**Your goal:** The answer must consist of every line in the records that contains the word "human".

┏━━

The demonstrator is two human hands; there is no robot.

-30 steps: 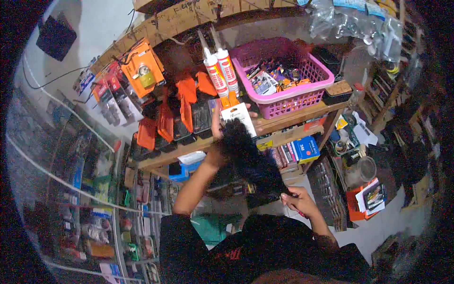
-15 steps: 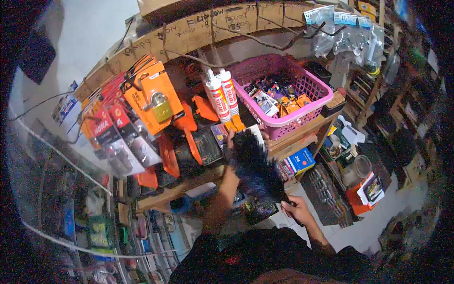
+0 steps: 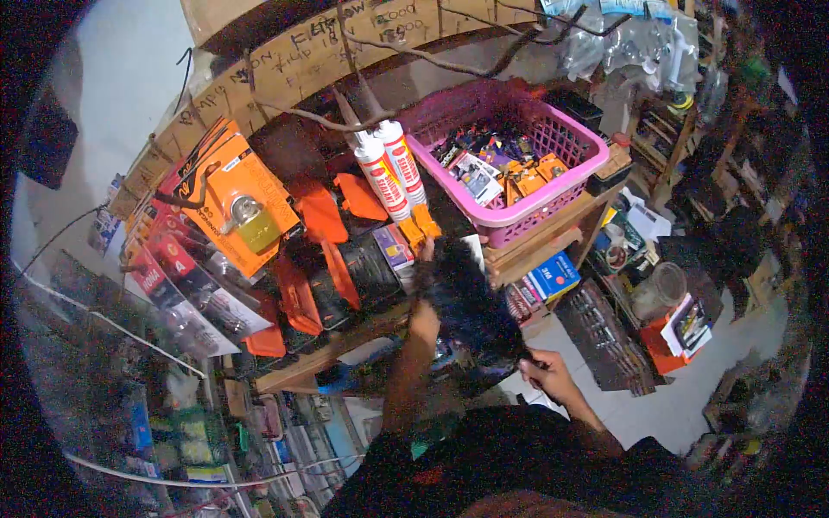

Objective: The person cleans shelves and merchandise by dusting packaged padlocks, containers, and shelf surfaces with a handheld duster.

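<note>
My right hand (image 3: 550, 376) is closed around the handle end of a dark, fluffy duster (image 3: 473, 298), at the lower middle. The duster's bristles lie across my left hand (image 3: 422, 318) and cover most of its fingers. A white, flat-looking edge (image 3: 474, 250) shows past the duster, beside the left hand; what this hand grips is mostly hidden. Two silicone sealant tubes (image 3: 387, 173) stand upright just beyond the left hand, with orange pieces (image 3: 420, 226) at their base. A small purple box (image 3: 394, 248) sits left of the fingers.
A pink basket (image 3: 541, 211) of small packets stands on the wooden shelf. Packaged padlocks (image 3: 255, 224) and other carded goods hang at left, over orange bins (image 3: 298, 298). Bent hooks (image 3: 414, 53) jut from the board above. A blue 3M box (image 3: 553, 274) sits lower right.
The view has shifted, and the shelf goods sit further left. The duster still lies over my left hand, its bristles now lower and darker. My right hand keeps its hold on the handle.
</note>
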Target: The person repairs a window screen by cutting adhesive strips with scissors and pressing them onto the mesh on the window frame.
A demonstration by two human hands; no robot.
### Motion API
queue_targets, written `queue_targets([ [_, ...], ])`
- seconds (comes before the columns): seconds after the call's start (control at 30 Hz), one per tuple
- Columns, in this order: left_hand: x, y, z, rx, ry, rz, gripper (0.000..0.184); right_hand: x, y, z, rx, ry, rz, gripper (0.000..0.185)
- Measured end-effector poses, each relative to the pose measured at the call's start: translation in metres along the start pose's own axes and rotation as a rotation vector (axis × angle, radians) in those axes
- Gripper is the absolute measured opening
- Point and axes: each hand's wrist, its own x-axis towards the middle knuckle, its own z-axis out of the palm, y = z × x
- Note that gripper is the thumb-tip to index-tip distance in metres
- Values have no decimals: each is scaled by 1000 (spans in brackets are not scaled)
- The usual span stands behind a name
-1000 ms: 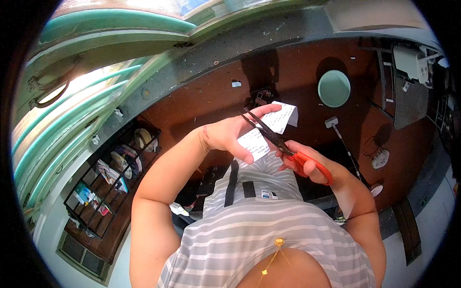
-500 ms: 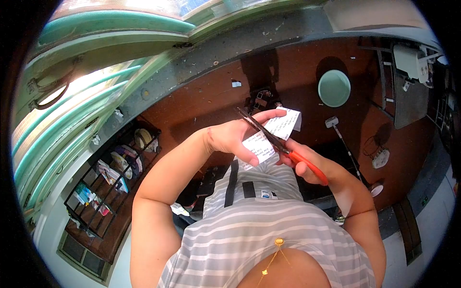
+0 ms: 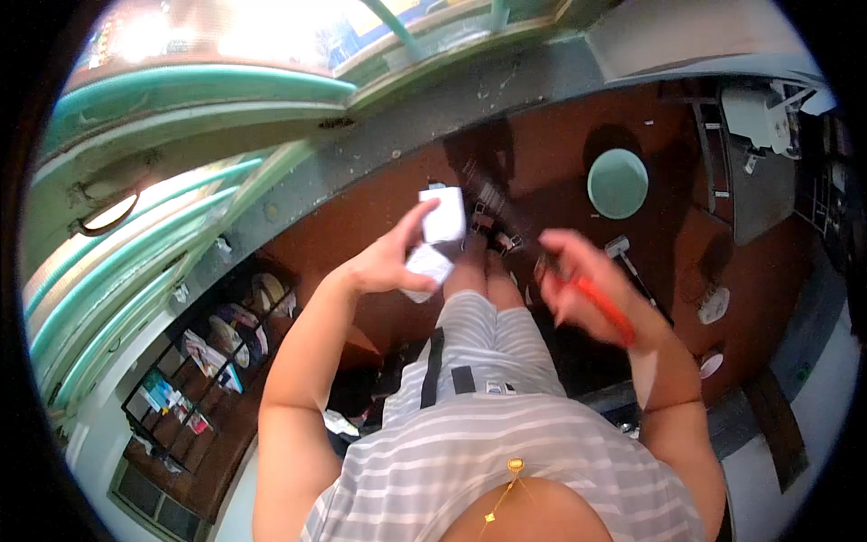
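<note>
My left hand [image 3: 390,262] holds two white pieces of sheet, thin like paper or a foil pack. The upper white piece [image 3: 442,217] is by the fingertips, and the lower white piece [image 3: 428,269] is against the thumb. Print on them is washed out now. To the right, apart from the pieces, my right hand [image 3: 591,291] is closed around scissors with red-orange handles [image 3: 607,312]. Motion smears this hand, and the scissor blades are hard to make out. A faint blurred shape between the hands cannot be identified.
A pale green basin [image 3: 618,184] stands on the red-brown floor. Near it lie a long-handled white-headed tool [image 3: 618,246] and a white object [image 3: 714,305]. A dark rack [image 3: 194,388] with items is at left, beside barred windows. A grey table [image 3: 768,203] is at right.
The scissors, which lay across the white sheet between my hands, have moved right and away from it. My left hand has shifted left with the pieces, whose print no longer shows.
</note>
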Motion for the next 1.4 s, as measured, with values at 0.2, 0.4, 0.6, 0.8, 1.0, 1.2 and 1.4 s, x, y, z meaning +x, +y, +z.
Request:
queue_targets([
  [0.2, -35, 24, -17, -75, 192, 102, 117, 151, 59, -90, -1189, 456, -592, 30],
  [0.4, -12, 46, -12, -20, 121, 126, 113, 268, 80, -82, -1336, 237, -622, 33],
  [0.6, 7, 62, -14, 368, 94, 132, 108, 254, 67, -37, -853, 559, -171, 40],
  [0.8, 39, 88, -16, 585, -52, 48, 103, 184, 61, 5, 1133, -263, 78, 73],
  [1.0, 57, 70, -25, 787, -187, 185, 107, 193, 86, 0, 1186, 334, -180, 66],
  [1.2, 77, 41, -80, 306, 17, 86, 116, 189, 80, -29, 584, 774, -340, 76],
  [1.4, 105, -44, -147, 713, 760, 115, 64, 171, 68, -119, 124, 641, -384, 48],
])
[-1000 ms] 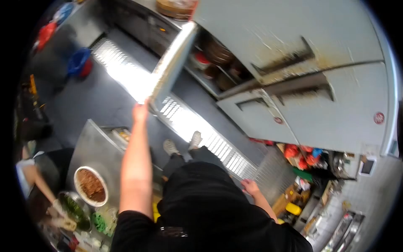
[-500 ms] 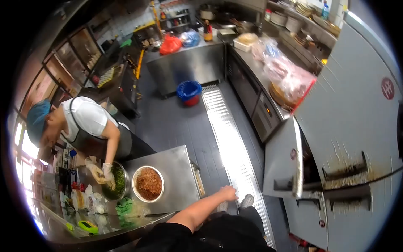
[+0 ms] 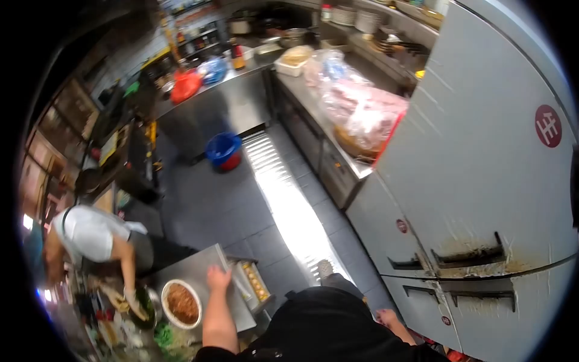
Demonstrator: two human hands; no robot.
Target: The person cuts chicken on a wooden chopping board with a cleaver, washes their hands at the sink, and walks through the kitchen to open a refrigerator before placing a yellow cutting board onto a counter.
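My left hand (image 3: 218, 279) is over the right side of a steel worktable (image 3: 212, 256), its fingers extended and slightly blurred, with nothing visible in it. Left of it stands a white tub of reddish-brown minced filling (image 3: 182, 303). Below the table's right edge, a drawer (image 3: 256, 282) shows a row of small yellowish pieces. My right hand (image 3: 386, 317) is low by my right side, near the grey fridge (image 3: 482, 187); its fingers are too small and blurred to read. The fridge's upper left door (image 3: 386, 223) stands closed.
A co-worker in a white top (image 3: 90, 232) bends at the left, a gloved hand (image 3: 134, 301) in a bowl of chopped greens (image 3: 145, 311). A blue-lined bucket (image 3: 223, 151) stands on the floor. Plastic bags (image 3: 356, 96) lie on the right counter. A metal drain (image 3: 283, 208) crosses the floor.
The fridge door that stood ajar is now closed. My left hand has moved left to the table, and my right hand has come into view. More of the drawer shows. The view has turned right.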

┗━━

**Answer space:**
The demonstrator is two human hands; there is no robot.
A demonstration by two human hands; no robot.
Demonstrator: two human hands; no robot.

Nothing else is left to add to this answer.